Roßmann hielt noch Unterricht bis zum Jahre 1884 und ging dann im Alter von 77 Jahren in den wohlverdienten Ruhestand. In den Stockstädter Kirchenakten findet man hierzu folgende Notiz:
„Auch der 1. Lehrer Roßmann hat, da seine Kräfte – besonders sein Gehör – abgenommen hatten, um Pensionierung gebeten. Am 29. März lag des vorstelligen Dekret vor, mit vollem Gehalt und unter Anerkennung seiner mehr als 50 Jahre treu geleisteten Dienste. Er siedelte mit seiner hochbetagten Gattin bald darauf zu seinen Angehörigen dahier über.“ Philipp Roßmann verstarb am 04. August 1898 und wurde somit 91 Jahre alt – für die Zeit ein stattliches Alter.

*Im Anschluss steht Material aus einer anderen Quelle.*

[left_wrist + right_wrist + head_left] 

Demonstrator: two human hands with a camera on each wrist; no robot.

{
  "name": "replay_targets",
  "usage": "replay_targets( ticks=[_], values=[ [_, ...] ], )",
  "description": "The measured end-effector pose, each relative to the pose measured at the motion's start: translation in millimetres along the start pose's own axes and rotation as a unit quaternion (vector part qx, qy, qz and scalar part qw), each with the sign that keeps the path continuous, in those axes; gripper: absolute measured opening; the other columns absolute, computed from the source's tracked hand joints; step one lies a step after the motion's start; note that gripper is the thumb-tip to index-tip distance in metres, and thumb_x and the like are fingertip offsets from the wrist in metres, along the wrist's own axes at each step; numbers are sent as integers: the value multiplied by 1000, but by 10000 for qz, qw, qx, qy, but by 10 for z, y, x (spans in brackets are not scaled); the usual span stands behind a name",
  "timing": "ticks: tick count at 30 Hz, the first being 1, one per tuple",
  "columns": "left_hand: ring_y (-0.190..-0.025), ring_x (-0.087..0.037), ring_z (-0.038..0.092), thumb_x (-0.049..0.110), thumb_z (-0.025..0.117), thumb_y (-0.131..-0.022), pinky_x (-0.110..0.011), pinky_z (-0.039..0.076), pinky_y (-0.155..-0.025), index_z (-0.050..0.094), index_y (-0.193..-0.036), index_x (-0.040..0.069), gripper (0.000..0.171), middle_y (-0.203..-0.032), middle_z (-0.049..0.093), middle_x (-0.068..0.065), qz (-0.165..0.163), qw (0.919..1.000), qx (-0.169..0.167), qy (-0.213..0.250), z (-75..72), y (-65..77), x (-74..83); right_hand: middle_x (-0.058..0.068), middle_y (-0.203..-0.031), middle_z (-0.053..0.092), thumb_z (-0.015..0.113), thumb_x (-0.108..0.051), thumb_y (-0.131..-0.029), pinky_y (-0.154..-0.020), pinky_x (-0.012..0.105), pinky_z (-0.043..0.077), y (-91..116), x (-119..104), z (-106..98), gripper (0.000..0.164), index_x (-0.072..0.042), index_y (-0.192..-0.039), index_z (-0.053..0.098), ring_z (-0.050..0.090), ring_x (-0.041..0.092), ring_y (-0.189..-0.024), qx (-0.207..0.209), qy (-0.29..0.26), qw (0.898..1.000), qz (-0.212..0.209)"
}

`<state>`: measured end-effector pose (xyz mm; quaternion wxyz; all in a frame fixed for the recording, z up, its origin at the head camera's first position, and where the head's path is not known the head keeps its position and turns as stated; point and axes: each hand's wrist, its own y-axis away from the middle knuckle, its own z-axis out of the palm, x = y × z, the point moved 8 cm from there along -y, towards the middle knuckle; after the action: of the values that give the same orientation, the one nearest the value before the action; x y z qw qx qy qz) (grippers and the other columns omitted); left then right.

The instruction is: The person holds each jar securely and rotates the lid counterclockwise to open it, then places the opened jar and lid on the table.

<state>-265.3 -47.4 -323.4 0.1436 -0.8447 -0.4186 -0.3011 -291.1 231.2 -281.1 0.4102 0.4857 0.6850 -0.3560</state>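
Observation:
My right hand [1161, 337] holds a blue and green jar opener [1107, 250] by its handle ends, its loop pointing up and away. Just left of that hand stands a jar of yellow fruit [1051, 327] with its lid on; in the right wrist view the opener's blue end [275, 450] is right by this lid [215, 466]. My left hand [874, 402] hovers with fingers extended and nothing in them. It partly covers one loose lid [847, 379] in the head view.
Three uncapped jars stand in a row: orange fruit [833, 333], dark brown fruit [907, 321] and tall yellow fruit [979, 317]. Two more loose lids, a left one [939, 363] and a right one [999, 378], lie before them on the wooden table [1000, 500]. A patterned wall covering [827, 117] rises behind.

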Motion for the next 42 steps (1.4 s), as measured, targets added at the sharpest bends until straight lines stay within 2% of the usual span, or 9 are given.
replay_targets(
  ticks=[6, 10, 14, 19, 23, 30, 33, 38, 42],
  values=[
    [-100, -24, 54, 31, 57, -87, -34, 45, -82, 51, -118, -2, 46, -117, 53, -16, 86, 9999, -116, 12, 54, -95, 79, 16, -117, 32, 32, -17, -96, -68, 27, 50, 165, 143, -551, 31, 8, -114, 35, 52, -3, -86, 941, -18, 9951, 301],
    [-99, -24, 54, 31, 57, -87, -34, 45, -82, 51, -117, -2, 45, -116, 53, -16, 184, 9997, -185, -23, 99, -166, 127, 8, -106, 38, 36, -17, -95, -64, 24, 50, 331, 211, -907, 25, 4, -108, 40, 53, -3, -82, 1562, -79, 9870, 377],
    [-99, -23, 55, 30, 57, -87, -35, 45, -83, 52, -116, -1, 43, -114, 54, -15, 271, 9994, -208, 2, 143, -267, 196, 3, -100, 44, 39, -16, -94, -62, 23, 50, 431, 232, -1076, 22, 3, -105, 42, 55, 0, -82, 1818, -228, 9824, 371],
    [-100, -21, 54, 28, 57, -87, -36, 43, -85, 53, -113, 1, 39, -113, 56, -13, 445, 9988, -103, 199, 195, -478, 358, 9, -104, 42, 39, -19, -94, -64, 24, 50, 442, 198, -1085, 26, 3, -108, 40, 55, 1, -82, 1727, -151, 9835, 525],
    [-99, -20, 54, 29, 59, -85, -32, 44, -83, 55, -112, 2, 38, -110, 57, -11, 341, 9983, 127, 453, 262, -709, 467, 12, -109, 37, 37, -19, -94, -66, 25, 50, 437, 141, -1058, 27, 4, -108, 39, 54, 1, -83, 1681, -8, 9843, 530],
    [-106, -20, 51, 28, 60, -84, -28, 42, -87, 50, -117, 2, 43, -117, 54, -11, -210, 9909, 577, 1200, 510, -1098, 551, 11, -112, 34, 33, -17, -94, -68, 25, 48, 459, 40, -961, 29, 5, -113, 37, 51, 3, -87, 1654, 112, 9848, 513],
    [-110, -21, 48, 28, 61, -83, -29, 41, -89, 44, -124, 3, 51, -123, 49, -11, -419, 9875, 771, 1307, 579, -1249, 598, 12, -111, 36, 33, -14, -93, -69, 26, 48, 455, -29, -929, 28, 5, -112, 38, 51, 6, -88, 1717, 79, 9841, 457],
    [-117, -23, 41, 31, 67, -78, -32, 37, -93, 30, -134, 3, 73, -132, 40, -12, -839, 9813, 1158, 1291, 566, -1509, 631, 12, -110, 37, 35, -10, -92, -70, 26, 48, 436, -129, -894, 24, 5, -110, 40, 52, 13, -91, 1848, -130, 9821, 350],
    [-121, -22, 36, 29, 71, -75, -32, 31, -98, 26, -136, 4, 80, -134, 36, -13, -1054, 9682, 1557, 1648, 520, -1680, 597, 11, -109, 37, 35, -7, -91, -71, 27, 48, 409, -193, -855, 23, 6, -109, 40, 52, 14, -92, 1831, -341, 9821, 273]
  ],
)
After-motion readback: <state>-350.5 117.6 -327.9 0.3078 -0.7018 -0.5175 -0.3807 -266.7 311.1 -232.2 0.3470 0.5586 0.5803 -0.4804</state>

Die dem Pädagogen 1881 verliehene Medaille „für 50jährige treue Dienste“ befand sich noch bis vor kurzem im Besitz eines Ururenkels des Lehrers Roßmann, Herr Karl Heinz Roßmann, der heute in Marktheidenfeld lebt. Herr Roßmann hat nun die historische Medaille an Jörg Hartung, den Leiter des Stockstädter Museums übergeben, der selbst auch ein Urururenkel von Philipp Roßmann ist. Auf der Vorderseite der Medaille befindet sich das Bildnis des Darmstädter Großherzogs Ludwig III von Hessen und bei Rhein, auf der Rückseite die Inschrift „für 50jährige treue Dienste“. Das außergewöhnliche Exponat ist ab sofort im Museum der Gemeinde Stockstadt am Rhein im ehemaligen Verwalterhaus des Hofguts Guntershausen zu besichtigen, das samstags, sonntags und an Feiertagen von 13 – 17 Uhr geöffnet hat.